EXERCISE DESCRIPTION
What lines of the data hold the string "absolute"? Copy them all.
** INFORMATION PROVIDED follows **
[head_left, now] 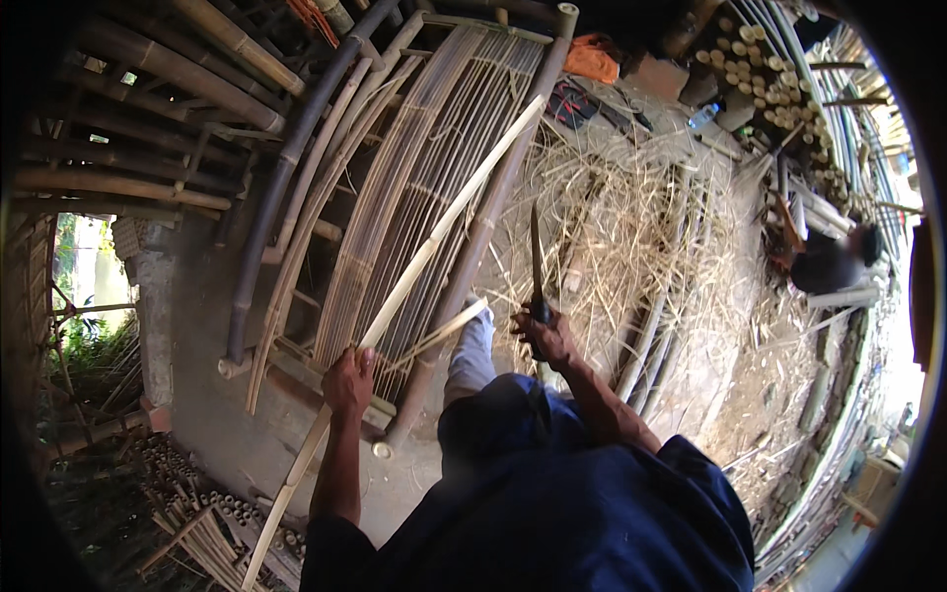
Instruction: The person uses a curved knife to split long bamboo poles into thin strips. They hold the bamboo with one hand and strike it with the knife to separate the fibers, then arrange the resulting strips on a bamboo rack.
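My left hand [347, 383] is closed around a long pale bamboo strip [444, 225], which runs slantwise from the lower left up over a bamboo bench [490, 212]. A thinner, partly split sliver [446, 328] sticks out from near that hand toward the right. To the right, my right hand [549, 337] grips a long knife [536, 255] by its dark handle, blade pointing up and away from me. The knife and the strip are apart. Under the strip lie the bench's many narrow slats [370, 232]. My leg in pale trousers [472, 350] stands beside the bench.
Bamboo shavings [661, 232] cover the floor at right, with poles [646, 340] among them. Stacked bamboo [760, 69] stands at the back right, near a plastic bottle [703, 116] and an orange cloth [592, 59]. Another person [834, 261] is at far right. Cut poles [212, 523] lie lower left.
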A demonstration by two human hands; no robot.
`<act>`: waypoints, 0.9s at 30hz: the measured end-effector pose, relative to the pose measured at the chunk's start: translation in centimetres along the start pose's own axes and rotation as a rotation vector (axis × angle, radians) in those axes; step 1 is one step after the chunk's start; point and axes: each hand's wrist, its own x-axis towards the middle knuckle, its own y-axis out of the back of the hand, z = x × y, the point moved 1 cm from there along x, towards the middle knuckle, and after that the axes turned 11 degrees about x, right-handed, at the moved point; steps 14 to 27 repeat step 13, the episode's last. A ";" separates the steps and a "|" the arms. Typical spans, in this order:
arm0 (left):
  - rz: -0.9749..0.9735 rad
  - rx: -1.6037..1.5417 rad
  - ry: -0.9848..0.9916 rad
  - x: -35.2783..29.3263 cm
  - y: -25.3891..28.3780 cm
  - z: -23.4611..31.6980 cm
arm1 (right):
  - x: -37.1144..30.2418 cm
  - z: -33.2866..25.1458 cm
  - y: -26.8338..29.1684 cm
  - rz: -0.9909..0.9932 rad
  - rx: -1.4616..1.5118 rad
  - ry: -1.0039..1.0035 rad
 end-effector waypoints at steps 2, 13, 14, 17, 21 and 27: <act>0.018 -0.044 0.036 -3.9 2.9 3.6 | -3.3 1.3 -1.1 0.043 0.169 -0.019; 0.138 -0.080 -0.455 -13.2 4.2 19.6 | -5.8 1.4 5.2 -0.121 0.594 0.211; 0.138 -0.080 -0.455 -13.2 4.2 19.6 | -5.8 1.4 5.2 -0.121 0.594 0.211; 0.138 -0.080 -0.455 -13.2 4.2 19.6 | -5.8 1.4 5.2 -0.121 0.594 0.211; 0.138 -0.080 -0.455 -13.2 4.2 19.6 | -5.8 1.4 5.2 -0.121 0.594 0.211; 0.138 -0.080 -0.455 -13.2 4.2 19.6 | -5.8 1.4 5.2 -0.121 0.594 0.211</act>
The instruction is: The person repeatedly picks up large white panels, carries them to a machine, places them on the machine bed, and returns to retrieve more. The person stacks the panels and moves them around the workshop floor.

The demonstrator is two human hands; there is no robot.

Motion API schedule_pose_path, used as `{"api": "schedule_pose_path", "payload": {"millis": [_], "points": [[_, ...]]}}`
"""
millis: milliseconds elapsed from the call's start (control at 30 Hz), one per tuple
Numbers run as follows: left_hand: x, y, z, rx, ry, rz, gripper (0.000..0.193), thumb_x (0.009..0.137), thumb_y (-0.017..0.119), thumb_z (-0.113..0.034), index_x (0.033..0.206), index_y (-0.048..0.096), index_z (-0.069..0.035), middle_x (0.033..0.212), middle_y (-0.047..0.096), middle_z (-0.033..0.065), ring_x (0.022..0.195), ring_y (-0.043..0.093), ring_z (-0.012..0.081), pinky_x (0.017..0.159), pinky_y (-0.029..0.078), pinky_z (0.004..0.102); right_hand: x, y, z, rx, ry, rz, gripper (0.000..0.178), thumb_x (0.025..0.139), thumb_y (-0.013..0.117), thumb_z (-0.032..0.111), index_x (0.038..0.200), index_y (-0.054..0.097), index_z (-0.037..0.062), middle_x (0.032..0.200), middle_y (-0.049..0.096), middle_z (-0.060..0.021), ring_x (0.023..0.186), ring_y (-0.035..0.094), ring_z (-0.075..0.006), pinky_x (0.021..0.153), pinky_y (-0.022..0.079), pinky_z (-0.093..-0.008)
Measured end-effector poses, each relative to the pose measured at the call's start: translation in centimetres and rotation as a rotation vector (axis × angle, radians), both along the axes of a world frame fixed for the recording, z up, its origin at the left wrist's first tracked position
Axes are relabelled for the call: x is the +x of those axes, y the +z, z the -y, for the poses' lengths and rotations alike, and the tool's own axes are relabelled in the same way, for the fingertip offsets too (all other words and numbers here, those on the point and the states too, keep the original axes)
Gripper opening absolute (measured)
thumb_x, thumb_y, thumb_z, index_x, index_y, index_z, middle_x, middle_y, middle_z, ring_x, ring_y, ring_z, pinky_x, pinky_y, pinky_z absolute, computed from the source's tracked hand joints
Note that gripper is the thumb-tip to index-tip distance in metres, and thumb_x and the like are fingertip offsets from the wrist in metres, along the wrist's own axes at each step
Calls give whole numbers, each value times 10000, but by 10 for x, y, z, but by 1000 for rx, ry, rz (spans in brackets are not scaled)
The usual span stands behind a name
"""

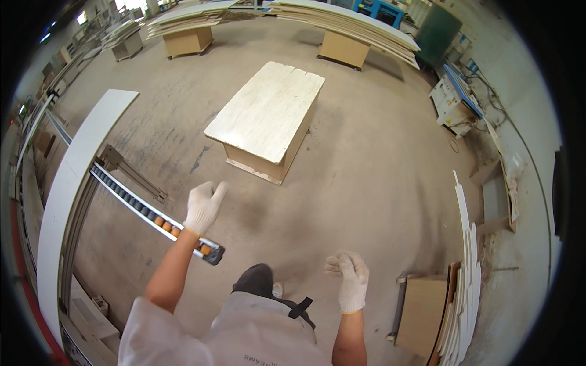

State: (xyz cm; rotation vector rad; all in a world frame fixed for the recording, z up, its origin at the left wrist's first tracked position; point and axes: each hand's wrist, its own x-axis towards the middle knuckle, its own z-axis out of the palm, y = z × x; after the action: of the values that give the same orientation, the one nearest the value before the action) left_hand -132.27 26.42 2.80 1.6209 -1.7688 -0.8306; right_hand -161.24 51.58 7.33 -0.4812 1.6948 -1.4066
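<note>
My left hand point(205, 208), in a white knit glove, is raised in front of me with its thumb apart from the fingers, holding nothing. Its wrist passes above the end of a narrow roller rail point(141, 208) with black and orange rollers. To the right, my right hand point(353, 283) wears a matching glove; its fingers are loosely bent, with nothing in them. Ahead of both hands stands a low wooden block-shaped stand point(268, 113) with a worn cream top, apart from them. A long white board point(78, 165) lies along the conveyor at the left.
At the right, a wheeled wooden base point(421, 311) stands beside several upright white panels point(467, 293). Stacks of boards point(348, 24) rest on wheeled bases at the back. A blue-and-white machine point(455, 100) stands by the right wall.
</note>
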Motion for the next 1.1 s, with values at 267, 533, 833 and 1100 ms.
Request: {"api": "schedule_pose_path", "payload": {"millis": [267,533,833,1100], "points": [[-131,-244,216,102,36,464,659,974,559,-589,819,731,29,921,720,284,936,699,460,848,553,526,-150,-152,185,145,395,-112,281,983,687,209,1153,692,-14,962,750,-104,812,732,-160,730,599,-301],[-183,-376,313,654,770,211,911,922,537,-744,1079,720,134,1146,685,369,1124,672,486,982,526,506,-247,-298,450,389,717,-657,661,905,755,458,1343,594,-11,1240,694,-245,1184,668,-368,1022,512,-427],[-198,-416,324,674,1149,41,956,896,541,-753,978,695,187,1007,665,429,1048,668,529,966,502,514,-150,-431,750,599,30,-357,929,942,746,460,1519,316,-127,1425,552,-314,1149,674,-388,942,596,-382],[-286,-412,391,733,1336,-89,806,919,597,-667,1038,712,122,1009,701,372,1017,682,522,918,528,503,-176,-440,882,470,219,-656,945,887,809,436,1485,352,-136,1337,599,-323,1110,671,-421,928,578,-459]]}}
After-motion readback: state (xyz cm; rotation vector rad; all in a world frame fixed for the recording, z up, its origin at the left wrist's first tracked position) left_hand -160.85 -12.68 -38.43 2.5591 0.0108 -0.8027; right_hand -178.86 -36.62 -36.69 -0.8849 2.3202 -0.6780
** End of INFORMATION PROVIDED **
TASK RESULT
Gripper opening absolute (measured)
thumb_x, thumb_y, thumb_z, index_x, index_y, index_z, middle_x, middle_y, middle_z, ring_x, ring_y, ring_z, pinky_x, pinky_y, pinky_z absolute, computed from the source's tracked hand joints

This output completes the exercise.